Specifically, the team will identify how data gathered by civilian government entities, commercial data, and data from other sources can potentially be analyzed to shed light on UAPs. It will then recommend a roadmap for potential UAP data analysis by the agency going forward.
A full report containing the team’s findings will be released to the public in mid-2023.

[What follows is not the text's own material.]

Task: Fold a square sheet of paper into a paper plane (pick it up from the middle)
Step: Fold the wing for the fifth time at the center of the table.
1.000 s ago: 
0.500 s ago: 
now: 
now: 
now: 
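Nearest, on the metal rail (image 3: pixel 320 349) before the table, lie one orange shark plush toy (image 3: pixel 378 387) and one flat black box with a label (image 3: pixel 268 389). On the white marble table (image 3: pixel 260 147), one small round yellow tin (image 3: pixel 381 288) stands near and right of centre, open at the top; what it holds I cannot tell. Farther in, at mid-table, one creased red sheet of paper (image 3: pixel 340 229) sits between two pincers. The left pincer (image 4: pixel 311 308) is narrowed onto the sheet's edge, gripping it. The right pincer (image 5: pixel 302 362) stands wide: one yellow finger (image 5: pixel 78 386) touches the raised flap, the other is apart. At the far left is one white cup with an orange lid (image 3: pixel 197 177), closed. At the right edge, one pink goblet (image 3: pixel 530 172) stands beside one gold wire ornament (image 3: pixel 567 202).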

The members of NASA’s independent study team on UAPs are: David Spergel, president of the Simons Foundation; Anamaria Berea, associate professor of Computational and Data Science at George Mason University; Federica Bianco, professor at the University of Delaware and a Senior Scientist at the Multi-city Urban Observatory; Paula Bontempi, biological oceanographer and dean for the Graduate School of Oceanography at the University of Rhode Island; Reggie Brothers, operating partner at AE Industrial Partners; Jen Buss, CEO of the Potomac Institute of Policy Studies; Nadia Drake, freelance science journalist and contributing writer at National Geographic; Mike Gold, executive vice president of Civil Space and External Affairs; David Grinspoon, senior scientist at the Planetary Science Institute; Scott Kelly, former NASA astronaut, test pilot, fighter pilot, and retired U.S. Navy captain; Matt Mountain, president of The Association of Universities for Research and Astronomy; Warren Randolph, deputy executive director of the Federal Aviation Administration’s (FAA) Accident Investigation and Prevention for Aviation Safety department; Walter Scott, executive vice president and chief technology officer of Maxar; Joshua Semeter, professor of electrical and computer engineering and director of the Center for Space Physics at Boston University; Karlin Toner, acting executive director of the FAA’s Office of Aviation Policy and Plans; and Shelley Wright, associate professor of physics at the University of California.